** RECORD EXCERPTS follows **

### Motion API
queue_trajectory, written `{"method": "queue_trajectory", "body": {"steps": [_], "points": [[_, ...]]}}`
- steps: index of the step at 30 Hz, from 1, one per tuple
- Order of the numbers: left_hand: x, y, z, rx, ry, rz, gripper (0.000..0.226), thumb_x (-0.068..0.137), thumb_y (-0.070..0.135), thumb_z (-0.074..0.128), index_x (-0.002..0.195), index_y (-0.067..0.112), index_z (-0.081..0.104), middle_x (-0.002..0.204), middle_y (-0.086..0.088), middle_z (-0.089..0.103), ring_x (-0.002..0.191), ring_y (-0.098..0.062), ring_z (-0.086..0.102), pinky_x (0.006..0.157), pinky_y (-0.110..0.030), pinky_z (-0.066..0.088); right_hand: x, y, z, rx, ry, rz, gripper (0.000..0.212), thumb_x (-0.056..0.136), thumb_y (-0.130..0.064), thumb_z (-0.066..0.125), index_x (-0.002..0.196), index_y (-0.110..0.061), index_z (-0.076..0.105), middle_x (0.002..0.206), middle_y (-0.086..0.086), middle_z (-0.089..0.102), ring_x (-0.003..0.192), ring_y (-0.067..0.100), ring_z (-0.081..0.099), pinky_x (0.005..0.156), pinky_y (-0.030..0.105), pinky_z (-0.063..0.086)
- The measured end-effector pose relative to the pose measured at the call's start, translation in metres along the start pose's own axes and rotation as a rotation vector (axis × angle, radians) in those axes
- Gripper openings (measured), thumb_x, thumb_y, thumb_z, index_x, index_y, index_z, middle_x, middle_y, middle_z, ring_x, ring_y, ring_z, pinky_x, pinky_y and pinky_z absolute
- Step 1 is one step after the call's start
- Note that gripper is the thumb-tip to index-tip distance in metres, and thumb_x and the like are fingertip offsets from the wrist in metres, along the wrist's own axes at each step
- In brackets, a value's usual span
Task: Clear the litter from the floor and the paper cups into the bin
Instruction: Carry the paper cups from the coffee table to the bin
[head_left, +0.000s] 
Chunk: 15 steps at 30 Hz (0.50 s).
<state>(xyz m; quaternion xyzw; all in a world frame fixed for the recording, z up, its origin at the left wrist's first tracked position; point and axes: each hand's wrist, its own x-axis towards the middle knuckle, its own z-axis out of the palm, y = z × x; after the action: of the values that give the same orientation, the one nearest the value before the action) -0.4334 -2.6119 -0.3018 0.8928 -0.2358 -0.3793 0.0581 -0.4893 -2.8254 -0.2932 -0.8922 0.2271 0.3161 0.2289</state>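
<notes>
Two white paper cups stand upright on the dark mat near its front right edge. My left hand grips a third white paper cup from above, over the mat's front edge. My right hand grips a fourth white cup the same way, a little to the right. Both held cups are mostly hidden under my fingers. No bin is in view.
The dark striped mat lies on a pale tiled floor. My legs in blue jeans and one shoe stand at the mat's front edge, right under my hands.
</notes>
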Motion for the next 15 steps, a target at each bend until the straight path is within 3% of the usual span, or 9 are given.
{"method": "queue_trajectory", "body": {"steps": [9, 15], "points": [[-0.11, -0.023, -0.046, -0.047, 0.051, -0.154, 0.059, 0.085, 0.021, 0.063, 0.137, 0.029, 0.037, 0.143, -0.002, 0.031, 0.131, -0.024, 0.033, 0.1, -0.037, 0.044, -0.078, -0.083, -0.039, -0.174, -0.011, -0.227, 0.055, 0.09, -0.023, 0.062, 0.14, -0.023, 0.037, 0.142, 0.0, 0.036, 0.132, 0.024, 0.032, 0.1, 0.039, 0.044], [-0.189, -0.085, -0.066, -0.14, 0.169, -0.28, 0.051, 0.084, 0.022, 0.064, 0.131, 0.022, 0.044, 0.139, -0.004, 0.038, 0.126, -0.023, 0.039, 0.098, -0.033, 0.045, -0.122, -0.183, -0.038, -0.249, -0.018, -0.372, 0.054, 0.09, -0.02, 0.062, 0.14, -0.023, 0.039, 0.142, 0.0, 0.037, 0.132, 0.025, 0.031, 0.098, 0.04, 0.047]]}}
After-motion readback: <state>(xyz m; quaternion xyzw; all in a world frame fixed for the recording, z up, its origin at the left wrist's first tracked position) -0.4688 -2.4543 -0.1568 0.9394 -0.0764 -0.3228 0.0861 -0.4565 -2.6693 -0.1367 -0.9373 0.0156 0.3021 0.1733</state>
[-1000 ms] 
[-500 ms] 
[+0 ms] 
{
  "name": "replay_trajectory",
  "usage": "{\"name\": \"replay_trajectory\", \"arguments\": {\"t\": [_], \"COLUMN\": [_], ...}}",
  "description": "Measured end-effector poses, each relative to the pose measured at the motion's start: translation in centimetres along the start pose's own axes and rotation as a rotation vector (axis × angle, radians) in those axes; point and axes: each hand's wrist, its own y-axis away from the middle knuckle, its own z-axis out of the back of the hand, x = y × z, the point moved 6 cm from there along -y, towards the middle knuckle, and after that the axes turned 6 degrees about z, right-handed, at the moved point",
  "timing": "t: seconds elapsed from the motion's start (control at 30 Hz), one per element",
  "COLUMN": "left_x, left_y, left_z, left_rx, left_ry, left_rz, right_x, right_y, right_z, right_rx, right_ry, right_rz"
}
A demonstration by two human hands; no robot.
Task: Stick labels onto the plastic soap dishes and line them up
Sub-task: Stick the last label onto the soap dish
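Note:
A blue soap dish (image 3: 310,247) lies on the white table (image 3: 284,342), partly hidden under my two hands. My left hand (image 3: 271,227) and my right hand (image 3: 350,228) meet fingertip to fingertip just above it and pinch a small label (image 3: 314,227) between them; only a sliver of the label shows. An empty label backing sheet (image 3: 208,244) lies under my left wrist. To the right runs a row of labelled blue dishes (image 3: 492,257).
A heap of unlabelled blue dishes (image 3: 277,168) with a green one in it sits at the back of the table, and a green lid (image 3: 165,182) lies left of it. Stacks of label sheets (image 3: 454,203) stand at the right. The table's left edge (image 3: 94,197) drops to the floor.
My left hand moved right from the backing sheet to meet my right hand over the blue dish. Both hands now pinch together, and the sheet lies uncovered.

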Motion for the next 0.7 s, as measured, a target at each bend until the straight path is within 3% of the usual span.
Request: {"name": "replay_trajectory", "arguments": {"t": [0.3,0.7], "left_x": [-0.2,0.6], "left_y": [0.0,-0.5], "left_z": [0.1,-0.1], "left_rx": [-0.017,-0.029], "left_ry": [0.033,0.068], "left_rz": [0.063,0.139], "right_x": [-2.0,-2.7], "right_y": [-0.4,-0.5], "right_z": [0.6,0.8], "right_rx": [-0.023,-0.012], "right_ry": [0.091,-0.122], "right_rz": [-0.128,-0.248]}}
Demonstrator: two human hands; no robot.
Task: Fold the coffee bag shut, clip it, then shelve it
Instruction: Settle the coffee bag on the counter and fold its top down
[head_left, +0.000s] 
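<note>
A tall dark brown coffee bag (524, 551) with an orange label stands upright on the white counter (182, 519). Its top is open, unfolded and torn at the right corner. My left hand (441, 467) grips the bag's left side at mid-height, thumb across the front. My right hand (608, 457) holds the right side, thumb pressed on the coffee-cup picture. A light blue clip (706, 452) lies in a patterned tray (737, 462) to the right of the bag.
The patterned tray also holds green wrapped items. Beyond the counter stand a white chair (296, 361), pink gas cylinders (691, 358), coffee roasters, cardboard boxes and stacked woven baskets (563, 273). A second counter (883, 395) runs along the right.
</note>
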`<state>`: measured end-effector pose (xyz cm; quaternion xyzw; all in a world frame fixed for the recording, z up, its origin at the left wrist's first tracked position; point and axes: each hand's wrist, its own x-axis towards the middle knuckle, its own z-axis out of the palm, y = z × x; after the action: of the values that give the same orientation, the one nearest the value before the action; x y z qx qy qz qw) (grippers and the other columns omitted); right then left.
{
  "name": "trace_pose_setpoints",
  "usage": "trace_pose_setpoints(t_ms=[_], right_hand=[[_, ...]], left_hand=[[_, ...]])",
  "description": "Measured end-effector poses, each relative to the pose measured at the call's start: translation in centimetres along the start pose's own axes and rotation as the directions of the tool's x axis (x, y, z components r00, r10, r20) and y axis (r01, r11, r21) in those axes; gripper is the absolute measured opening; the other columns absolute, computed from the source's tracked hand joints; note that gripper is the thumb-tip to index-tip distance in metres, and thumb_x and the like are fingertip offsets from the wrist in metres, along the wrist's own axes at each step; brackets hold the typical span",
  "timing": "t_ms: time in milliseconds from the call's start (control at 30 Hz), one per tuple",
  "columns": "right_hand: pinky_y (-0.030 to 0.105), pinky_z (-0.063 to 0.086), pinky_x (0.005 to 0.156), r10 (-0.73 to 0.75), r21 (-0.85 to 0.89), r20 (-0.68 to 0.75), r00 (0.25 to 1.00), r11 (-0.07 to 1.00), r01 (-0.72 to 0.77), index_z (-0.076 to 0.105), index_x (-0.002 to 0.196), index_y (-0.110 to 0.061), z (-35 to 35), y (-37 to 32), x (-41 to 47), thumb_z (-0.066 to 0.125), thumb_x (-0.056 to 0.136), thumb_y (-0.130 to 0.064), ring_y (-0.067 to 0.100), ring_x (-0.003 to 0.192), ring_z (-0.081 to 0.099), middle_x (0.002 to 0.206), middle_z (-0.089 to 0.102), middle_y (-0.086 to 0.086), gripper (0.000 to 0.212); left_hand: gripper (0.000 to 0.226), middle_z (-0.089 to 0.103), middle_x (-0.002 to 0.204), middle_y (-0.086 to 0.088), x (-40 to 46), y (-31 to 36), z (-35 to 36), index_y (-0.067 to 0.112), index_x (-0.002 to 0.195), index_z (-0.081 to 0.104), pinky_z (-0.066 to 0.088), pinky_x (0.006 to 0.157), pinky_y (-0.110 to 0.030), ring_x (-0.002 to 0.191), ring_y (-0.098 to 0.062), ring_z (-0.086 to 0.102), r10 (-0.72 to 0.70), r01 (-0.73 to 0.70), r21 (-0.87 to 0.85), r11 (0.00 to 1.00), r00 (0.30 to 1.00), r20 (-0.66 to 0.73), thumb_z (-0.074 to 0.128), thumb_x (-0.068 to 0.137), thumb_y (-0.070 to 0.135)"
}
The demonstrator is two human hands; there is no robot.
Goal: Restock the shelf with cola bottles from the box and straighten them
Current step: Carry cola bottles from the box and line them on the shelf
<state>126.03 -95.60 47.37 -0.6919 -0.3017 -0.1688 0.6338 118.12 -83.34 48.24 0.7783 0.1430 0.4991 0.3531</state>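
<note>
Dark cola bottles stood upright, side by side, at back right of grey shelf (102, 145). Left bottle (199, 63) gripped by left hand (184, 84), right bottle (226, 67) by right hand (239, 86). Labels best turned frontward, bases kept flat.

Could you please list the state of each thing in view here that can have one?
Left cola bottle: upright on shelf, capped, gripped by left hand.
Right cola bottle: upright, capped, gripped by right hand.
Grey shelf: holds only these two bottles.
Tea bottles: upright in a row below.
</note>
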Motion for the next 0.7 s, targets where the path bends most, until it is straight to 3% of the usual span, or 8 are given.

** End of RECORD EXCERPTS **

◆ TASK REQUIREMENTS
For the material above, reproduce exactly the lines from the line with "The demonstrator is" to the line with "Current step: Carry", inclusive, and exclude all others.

◆ OUTPUT FOR THIS EXERCISE
The demonstrator is two human hands; there is no robot.
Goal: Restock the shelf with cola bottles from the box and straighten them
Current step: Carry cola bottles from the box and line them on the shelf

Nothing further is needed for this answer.